## Problem requirements
The response must consist of the lines below from the one with "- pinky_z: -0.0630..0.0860" through the one with "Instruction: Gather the", exactly as they appear and with both ends kept.

Supplied records below:

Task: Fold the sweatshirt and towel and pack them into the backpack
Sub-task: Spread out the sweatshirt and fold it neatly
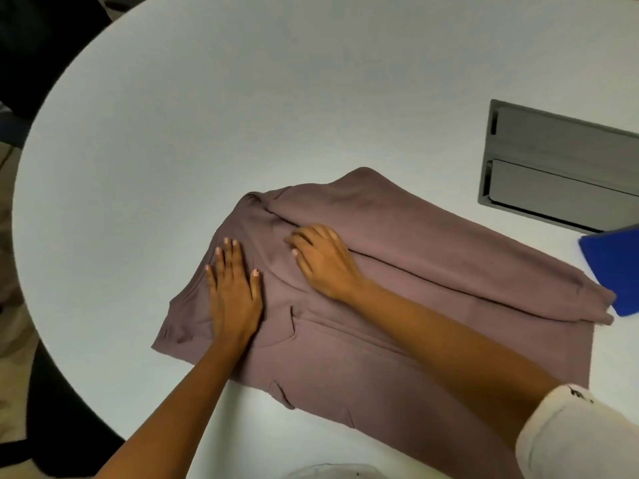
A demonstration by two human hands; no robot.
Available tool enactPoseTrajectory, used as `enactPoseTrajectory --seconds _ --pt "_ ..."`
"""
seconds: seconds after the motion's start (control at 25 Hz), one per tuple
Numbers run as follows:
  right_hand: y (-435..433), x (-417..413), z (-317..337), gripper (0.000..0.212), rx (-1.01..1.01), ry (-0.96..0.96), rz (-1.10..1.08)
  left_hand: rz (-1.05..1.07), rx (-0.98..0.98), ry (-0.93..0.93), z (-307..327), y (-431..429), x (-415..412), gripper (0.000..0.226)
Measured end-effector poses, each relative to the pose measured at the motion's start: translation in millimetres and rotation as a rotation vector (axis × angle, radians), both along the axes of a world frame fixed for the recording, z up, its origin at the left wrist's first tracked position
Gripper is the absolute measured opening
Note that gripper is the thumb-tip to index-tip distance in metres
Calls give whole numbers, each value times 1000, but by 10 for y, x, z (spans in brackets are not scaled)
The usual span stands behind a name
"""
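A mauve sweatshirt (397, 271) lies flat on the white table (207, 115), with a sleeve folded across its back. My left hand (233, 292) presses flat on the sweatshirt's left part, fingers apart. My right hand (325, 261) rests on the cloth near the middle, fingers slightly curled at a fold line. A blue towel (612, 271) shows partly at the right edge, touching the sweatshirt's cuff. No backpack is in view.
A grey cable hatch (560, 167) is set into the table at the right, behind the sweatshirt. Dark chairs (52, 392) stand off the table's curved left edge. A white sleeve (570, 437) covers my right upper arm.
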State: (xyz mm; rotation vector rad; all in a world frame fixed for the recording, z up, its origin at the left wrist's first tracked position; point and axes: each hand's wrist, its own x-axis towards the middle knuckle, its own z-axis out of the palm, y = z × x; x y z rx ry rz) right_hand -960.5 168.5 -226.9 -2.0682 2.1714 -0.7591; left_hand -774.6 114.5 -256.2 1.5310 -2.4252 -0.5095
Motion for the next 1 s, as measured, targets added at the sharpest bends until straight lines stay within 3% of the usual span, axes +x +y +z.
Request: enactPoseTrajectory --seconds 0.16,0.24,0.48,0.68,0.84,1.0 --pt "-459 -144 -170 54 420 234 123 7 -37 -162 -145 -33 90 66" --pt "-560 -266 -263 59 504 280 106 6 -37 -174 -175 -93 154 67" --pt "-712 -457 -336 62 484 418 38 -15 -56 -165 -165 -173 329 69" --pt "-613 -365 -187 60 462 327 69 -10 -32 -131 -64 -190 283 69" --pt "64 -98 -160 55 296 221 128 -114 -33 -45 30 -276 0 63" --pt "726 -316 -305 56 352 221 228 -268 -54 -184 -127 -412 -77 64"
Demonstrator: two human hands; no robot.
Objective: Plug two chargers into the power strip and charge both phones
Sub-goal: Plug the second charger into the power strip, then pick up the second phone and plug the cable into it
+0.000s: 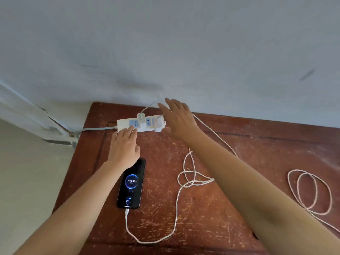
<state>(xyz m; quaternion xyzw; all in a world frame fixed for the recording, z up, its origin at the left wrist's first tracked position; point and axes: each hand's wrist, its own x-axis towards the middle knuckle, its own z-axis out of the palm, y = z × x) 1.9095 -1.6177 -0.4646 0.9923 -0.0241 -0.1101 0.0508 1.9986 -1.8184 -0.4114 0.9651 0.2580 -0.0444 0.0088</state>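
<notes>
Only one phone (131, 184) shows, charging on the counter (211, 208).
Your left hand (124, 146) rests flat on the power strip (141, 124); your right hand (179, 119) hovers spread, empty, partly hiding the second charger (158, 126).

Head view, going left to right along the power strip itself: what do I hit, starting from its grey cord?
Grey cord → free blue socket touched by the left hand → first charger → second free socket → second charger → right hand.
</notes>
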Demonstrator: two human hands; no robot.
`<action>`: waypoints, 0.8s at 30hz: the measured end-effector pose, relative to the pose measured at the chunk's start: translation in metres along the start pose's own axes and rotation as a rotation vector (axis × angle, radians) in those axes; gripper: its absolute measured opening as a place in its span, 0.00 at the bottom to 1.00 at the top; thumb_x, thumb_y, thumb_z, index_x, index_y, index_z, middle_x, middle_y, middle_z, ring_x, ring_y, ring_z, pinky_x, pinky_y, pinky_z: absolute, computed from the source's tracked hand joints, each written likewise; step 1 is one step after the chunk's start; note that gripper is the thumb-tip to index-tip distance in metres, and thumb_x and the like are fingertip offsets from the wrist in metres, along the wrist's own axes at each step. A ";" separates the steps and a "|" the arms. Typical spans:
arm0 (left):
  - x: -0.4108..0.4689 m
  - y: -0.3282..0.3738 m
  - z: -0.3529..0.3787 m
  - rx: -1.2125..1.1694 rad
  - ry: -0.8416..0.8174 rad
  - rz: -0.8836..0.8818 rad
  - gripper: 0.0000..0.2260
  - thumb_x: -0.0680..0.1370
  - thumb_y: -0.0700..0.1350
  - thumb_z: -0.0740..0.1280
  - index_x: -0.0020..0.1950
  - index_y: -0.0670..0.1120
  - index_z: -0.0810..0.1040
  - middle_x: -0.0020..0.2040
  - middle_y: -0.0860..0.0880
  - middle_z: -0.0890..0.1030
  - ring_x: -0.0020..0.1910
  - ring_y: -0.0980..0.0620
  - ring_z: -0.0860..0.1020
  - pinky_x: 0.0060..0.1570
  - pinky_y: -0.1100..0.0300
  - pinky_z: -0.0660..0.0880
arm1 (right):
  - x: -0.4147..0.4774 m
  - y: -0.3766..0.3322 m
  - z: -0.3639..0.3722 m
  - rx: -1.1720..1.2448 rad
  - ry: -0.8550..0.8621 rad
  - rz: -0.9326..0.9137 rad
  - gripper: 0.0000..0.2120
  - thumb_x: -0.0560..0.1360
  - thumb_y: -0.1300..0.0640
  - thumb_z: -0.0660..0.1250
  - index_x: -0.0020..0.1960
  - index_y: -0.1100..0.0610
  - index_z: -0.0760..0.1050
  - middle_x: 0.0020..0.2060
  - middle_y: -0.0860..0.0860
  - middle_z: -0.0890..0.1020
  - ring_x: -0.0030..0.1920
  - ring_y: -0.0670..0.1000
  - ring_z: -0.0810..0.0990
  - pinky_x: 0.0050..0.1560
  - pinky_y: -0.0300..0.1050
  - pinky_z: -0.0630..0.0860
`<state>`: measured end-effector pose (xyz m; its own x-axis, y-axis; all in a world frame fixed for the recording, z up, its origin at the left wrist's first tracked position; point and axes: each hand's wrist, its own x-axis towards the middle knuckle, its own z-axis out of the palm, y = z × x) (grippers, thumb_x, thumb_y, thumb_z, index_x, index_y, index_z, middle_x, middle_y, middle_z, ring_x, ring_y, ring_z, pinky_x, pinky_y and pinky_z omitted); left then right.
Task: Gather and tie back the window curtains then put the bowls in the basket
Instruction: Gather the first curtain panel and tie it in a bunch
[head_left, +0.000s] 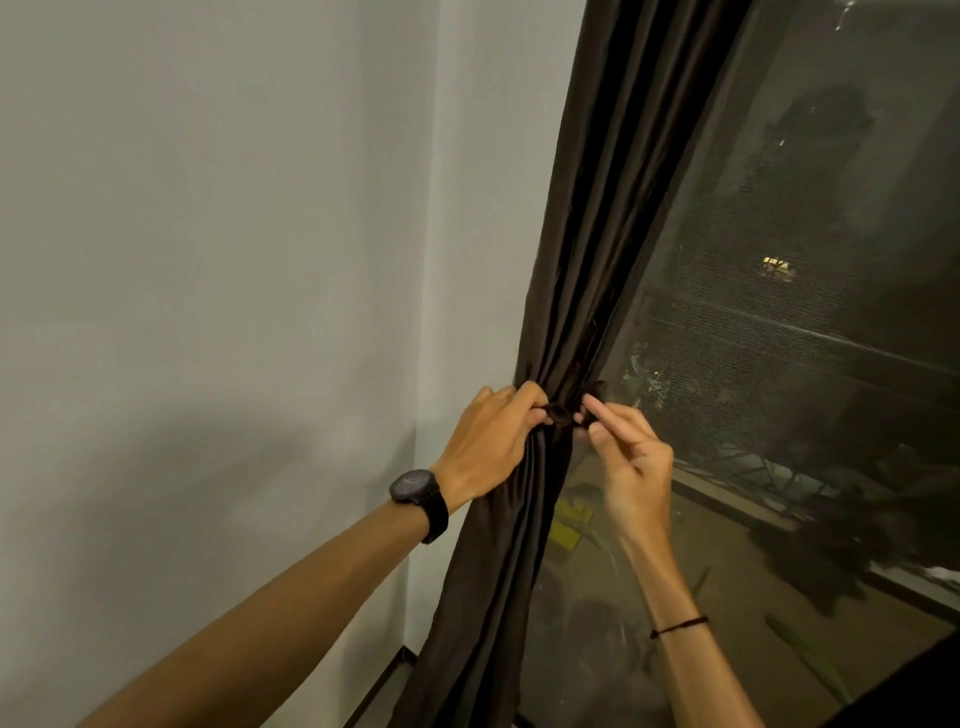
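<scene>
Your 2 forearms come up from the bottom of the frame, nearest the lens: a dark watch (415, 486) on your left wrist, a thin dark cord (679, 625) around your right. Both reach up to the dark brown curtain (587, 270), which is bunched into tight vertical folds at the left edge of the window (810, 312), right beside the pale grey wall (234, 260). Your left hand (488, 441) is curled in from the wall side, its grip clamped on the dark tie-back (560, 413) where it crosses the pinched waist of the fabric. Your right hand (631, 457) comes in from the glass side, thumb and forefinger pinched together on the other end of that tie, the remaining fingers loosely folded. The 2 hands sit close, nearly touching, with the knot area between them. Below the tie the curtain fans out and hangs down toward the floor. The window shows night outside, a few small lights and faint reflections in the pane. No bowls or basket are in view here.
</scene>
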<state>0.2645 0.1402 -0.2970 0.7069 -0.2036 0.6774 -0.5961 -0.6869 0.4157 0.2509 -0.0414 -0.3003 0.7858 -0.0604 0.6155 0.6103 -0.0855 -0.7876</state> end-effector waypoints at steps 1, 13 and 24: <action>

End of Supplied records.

## Response area
  - pinky_z: -0.0630..0.0860
`<state>`: measured end-effector pose (xyz m; its own x-axis, y-axis; all in a world frame fixed for the recording, z up, its origin at the left wrist's first tracked position; point and axes: each hand's wrist, its own x-axis towards the middle knuckle, its own z-axis out of the palm, y = z × x) (grippers, thumb_x, thumb_y, thumb_z, index_x, index_y, index_z, middle_x, middle_y, middle_z, ring_x, ring_y, ring_z, pinky_x, pinky_y and pinky_z omitted); left then right.
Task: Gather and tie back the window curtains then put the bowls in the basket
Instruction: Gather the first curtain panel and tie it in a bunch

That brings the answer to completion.